# [What you have to do]
All lines holding the string "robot" should be copied from the data below.

Recorded data:
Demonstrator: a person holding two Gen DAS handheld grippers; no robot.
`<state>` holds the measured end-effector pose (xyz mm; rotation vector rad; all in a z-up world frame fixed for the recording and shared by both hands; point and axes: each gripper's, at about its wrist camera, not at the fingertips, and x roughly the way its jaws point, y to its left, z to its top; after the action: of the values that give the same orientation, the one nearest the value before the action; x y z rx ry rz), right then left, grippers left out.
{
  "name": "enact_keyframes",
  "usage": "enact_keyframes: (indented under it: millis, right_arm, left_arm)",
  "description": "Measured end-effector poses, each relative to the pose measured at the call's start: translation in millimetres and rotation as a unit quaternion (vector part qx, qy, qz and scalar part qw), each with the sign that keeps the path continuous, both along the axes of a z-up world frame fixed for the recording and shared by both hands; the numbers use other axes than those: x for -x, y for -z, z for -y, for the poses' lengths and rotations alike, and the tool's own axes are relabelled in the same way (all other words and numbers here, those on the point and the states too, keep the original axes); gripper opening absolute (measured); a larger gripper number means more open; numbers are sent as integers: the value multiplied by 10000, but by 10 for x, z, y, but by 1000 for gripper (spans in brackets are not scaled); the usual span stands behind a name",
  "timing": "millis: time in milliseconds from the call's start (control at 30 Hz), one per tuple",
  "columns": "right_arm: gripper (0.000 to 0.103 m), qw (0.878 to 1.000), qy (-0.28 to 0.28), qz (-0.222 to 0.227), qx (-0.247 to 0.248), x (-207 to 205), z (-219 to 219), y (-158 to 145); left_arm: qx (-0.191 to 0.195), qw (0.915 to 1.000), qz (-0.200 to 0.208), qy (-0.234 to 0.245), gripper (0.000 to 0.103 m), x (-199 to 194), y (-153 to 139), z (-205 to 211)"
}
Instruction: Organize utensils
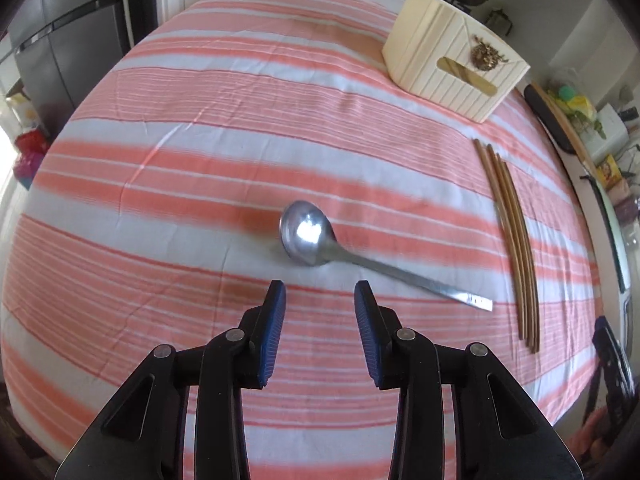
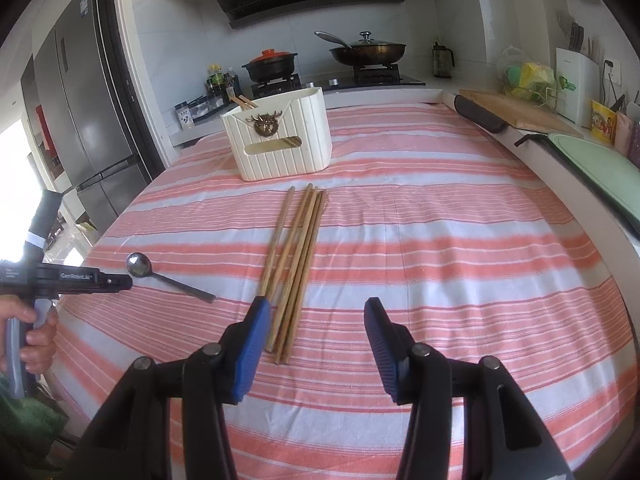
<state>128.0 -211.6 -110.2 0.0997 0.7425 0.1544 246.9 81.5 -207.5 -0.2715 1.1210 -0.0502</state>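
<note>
A steel spoon (image 1: 320, 240) lies on the striped cloth, bowl to the left, handle running right; it also shows in the right wrist view (image 2: 160, 274). My left gripper (image 1: 320, 292) is open and empty, just short of the spoon's bowl. Several wooden chopsticks (image 1: 514, 236) lie side by side to its right, also seen in the right wrist view (image 2: 294, 264). My right gripper (image 2: 318, 308) is open and empty, above their near ends, which lie by its left finger. A cream utensil holder (image 2: 280, 140) stands beyond them with chopsticks in it; the left wrist view shows it (image 1: 452, 56).
The table (image 2: 440, 240) has a pink and white striped cloth. A wooden board (image 2: 516, 110) and a green mat (image 2: 596, 164) lie along the right edge. A stove with pans (image 2: 360, 52) is behind, a fridge (image 2: 80, 120) at left.
</note>
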Motion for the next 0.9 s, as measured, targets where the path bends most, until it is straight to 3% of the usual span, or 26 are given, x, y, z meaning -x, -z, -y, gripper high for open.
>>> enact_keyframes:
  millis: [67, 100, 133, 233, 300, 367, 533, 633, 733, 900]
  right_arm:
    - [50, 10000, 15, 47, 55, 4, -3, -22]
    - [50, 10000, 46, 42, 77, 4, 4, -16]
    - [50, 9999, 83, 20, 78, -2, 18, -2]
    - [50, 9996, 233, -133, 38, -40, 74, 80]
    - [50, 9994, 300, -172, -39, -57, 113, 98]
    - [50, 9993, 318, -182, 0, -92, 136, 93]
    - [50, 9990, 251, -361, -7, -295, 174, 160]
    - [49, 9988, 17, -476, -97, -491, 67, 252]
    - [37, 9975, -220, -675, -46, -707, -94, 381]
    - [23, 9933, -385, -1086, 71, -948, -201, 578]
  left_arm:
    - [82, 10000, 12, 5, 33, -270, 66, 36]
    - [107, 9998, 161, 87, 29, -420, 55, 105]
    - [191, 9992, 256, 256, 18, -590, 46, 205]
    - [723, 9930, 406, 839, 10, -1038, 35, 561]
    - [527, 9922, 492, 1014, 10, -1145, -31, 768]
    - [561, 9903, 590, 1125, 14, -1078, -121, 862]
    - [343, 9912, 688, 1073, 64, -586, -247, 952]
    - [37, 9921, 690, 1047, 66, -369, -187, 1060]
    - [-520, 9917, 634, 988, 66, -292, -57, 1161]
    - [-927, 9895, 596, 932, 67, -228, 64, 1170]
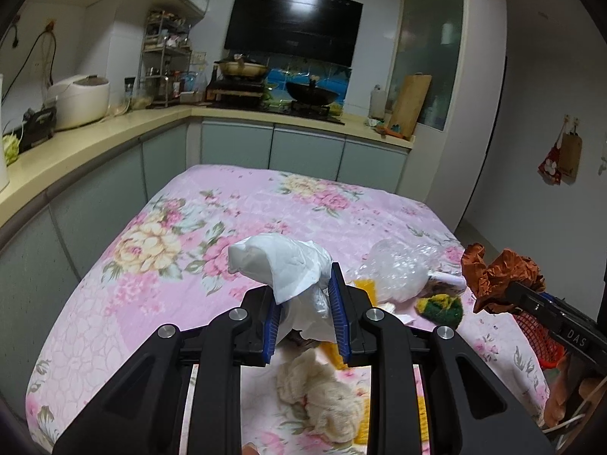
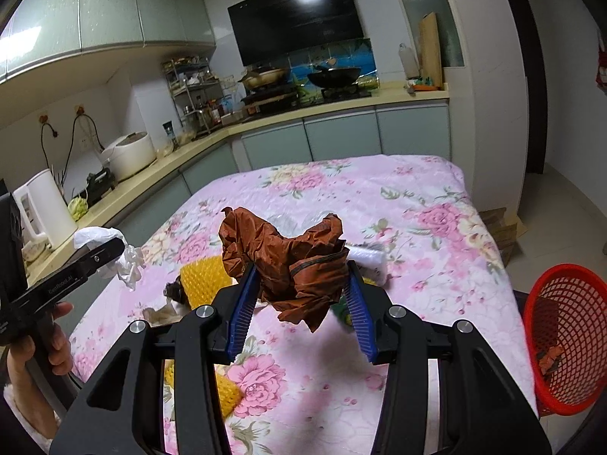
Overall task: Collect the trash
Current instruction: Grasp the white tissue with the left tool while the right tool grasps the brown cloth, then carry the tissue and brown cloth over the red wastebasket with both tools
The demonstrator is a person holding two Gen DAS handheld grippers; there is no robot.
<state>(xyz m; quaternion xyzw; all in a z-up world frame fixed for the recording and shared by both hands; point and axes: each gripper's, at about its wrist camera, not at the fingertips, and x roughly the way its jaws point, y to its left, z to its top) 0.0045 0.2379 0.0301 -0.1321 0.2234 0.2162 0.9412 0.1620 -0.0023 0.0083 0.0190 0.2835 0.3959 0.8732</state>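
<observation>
My left gripper (image 1: 305, 288) is shut on a crumpled white tissue (image 1: 280, 261) and holds it above the flowered table; the tissue also shows in the right wrist view (image 2: 125, 258). My right gripper (image 2: 301, 284) is shut on a crumpled brown wrapper (image 2: 292, 258), held above the table; the wrapper also shows in the left wrist view (image 1: 497, 273). A red mesh trash basket (image 2: 565, 337) stands at the table's right edge with a scrap inside.
On the pink flowered cloth (image 1: 235, 220) lie a clear plastic bag (image 1: 398, 265), a green and yellow sponge (image 1: 442, 305), a beige rag (image 1: 322, 390) and yellow scrubbers (image 2: 201, 276). A kitchen counter (image 1: 95, 132) runs along the left and back.
</observation>
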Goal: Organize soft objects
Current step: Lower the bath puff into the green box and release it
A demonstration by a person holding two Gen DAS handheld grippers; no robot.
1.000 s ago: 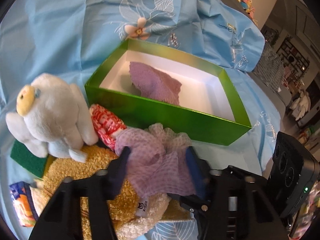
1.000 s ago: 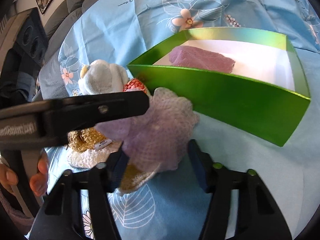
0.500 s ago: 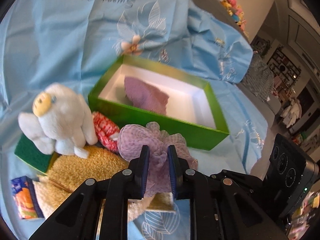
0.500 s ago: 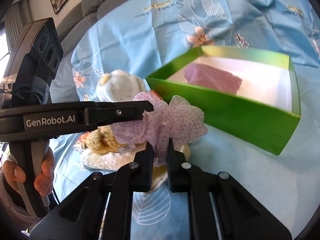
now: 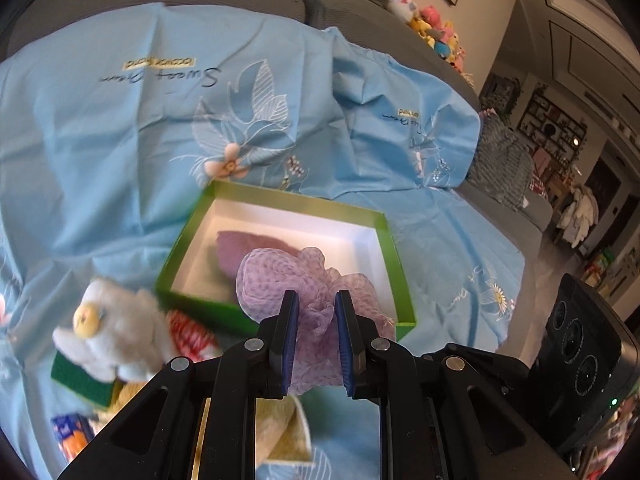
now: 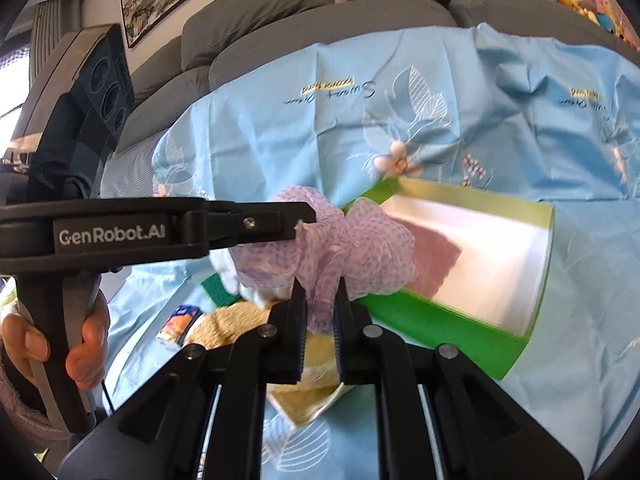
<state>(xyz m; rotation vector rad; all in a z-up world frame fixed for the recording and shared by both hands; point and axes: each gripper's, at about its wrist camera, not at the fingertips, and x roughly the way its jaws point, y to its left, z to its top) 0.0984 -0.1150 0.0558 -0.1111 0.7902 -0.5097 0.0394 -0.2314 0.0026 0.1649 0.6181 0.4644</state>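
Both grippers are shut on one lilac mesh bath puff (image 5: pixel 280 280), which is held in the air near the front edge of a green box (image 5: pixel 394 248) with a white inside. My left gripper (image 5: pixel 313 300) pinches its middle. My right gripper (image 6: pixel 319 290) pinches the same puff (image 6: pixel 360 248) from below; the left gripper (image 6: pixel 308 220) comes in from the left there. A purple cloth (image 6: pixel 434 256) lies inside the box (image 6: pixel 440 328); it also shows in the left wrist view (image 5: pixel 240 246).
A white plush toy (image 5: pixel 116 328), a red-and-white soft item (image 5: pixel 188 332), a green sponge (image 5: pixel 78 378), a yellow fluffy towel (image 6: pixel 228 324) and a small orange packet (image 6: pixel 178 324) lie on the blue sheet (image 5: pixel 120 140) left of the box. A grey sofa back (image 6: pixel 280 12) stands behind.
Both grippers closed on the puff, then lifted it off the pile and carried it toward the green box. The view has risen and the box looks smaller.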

# [Response]
Demonstrator: a person holding two Gen DAS handheld grippers; no robot.
The demonstrator is a person holding two Gen DAS handheld grippers; there is no robot.
A demonstration by a person holding two Gen DAS handheld grippers; no robot.

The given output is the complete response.